Flooding in London
Effects on Energy, Transport and Tourism Sectors
What do the results tell us?
The results show that the vulnerability of London's economy to flooding events, now and in the future, is affected primarily by damage to the transport system (affecting movement of labour), power and water infrastructure, the professional services sector (primarily offices) and the hotel and food industries (related primarily to the economic sectors related to tourism).
They also tell us that the amount of this loss of GDP is influenced significantly by how the city chooses to allocate recovery resources after flooding has taken place. Specifically, if recovery takes place only as there is a return of final demand for products (for example, production of televisions is repaired only as demand for new televisions returns after the flooding), both the length of the recovery period and the total loss of GDP is longer than if recovery takes place in advance of demand.
What can we do with the results?
The results can help decision-makers direct adaptation funds so they produce the greatest reduction in the vulnerability of the city's economy to extreme weather events. This can be done by adjusting the Sector Vulnerability Matrix so the production assets of an economic sector are protected prior to flooding. For example, by protecting buildings that house the most significant economic activities, or moving the locations of those buildings outside flood zones; and by allocating recovery resources to bring about repairs in those sectors that are contributing most strongly to the loss of GDP during the recovery period (allocating those resources in advance of return of demand for the products and/or services of a sector).

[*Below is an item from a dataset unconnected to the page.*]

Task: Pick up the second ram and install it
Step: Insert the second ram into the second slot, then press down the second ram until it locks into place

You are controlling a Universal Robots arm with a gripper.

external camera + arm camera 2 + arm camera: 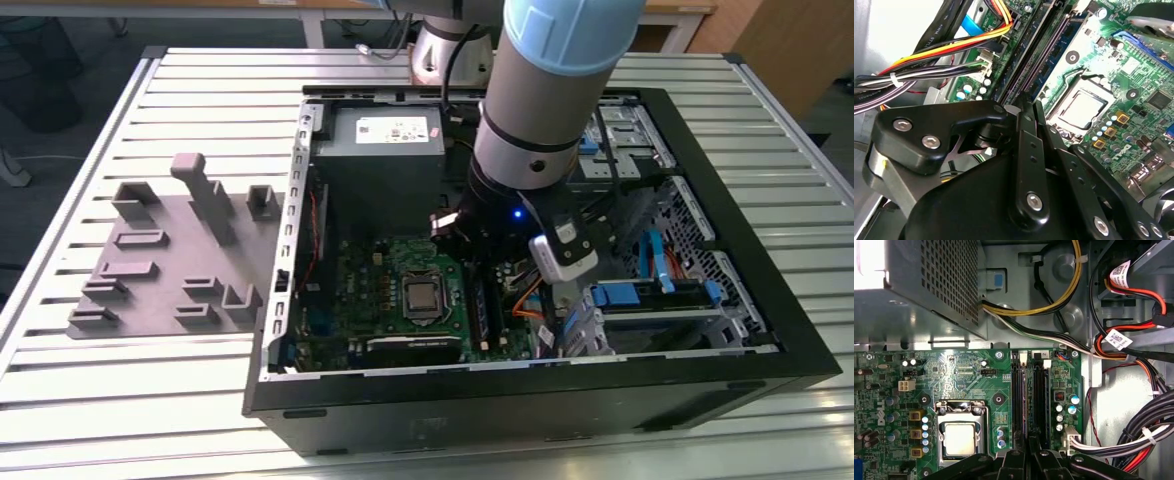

How are the results obtained?
Results were obtained using an Input-output model of London's economy, linked to climate projections supplied by the partners at University of East Anglia. The model was used to simulate 1-in-100 year pluvial flooding events in London in 2015, 2050 and 2100, and then to follow both the direct and indirect economic impacts of this flooding during a recovery period using the input-output model. The Sector Vulnerability Matrix was developed from information supplied by the ARCADIA project, assuming locations of production facilities of each sector are randomly distributed throughout London; this assumption can be changed as a city develops more detailed mappings of the locations of production facilities.

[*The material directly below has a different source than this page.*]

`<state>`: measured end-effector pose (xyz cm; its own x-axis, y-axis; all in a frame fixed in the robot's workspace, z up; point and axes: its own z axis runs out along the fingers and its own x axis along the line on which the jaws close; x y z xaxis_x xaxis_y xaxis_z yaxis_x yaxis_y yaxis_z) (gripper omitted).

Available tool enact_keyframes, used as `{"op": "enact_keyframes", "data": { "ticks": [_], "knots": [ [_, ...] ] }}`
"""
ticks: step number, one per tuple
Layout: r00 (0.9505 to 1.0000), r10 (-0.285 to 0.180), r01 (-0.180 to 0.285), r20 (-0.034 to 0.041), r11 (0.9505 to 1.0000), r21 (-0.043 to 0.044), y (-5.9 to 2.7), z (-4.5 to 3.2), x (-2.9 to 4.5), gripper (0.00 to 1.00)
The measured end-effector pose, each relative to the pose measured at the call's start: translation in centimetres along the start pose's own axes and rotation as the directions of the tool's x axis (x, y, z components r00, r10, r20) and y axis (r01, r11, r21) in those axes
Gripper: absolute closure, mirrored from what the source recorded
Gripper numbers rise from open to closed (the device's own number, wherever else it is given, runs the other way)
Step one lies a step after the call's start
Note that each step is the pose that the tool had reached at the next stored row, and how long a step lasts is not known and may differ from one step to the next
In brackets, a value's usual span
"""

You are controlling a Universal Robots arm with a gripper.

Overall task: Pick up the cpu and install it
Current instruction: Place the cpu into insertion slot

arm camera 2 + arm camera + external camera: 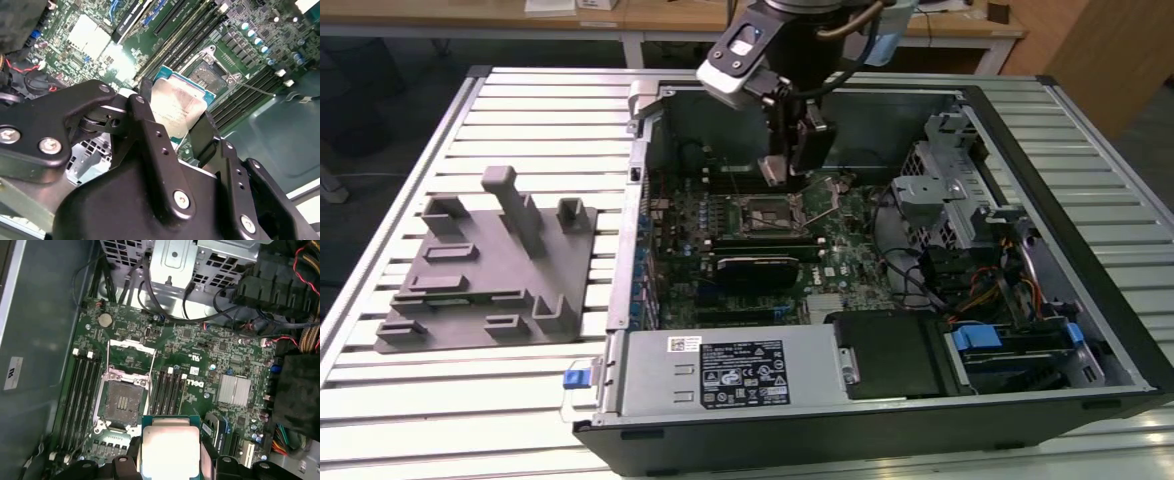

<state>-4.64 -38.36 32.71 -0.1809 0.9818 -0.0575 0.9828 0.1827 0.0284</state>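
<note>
The cpu (177, 107) (170, 447), a flat square chip with a silvery-beige top, is clamped by its edges between the black fingers (150, 107). My gripper (175, 116) (170, 461) (782, 172) is shut on it and hangs inside the open computer case, a little above the motherboard (834, 265). The black cpu socket (122, 402) (210, 77) (767, 212) lies uncovered, its metal frame (130, 352) swung back. The chip sits close beside the socket, slightly offset from it and apart from the board.
A grey plastic tray with upright posts (494, 270) lies on the slatted table at the exterior view's left. Inside the case stand a power supply (720, 375), a metal drive cage (961, 190) and bundled cables (974, 290). Memory slots (85, 390) flank the socket.
</note>
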Motion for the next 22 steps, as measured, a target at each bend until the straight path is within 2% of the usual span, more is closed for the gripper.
{"op": "enact_keyframes", "data": {
  "ticks": [5, 11, 14, 17, 22],
  "knots": [
    [0.9984, 0.056, -0.056, 0.0052, 0.9985, -0.0019, -0.14, 0.69, 0.08, 0.46],
    [0.9970, 0.077, -0.077, 0.0059, 0.9970, -0.0008, -0.03, 1.73, 1.04, 0.46],
    [0.9944, 0.106, -0.106, 0.0068, 0.9944, 0.0008, -0.04, 2.26, 1.13, 0.46],
    [0.9887, 0.149, -0.149, 0.0085, 0.9888, 0.0032, -0.06, 2.77, 1.16, 0.46],
    [0.9735, 0.228, -0.229, 0.0116, 0.9735, 0.0073, -0.07, 3.47, 1.22, 0.46]
  ]
}}
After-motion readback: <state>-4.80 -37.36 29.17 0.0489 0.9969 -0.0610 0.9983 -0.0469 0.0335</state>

More specifically, the modelling took place in 7 steps:
- One of the Representative Concentration Pathways (RCPs) was selected from amoungst the RCP2.6, 4.5 and 8.5 pathways considered throughout the ToPDAd project.
- The SPEI today, in 2050 and in 2100 was obtained from the University of East Anglia climate group. SPEI is the Standardised Precipitation-Evapotranpiration Index.
- The highest SPEI value associated with a 1-in-100 year event was determined for each of the three years.
- The Sector Vulnerability Matrix for each sector was determined from the 1-in-100 year flood zone using the Drain London maps.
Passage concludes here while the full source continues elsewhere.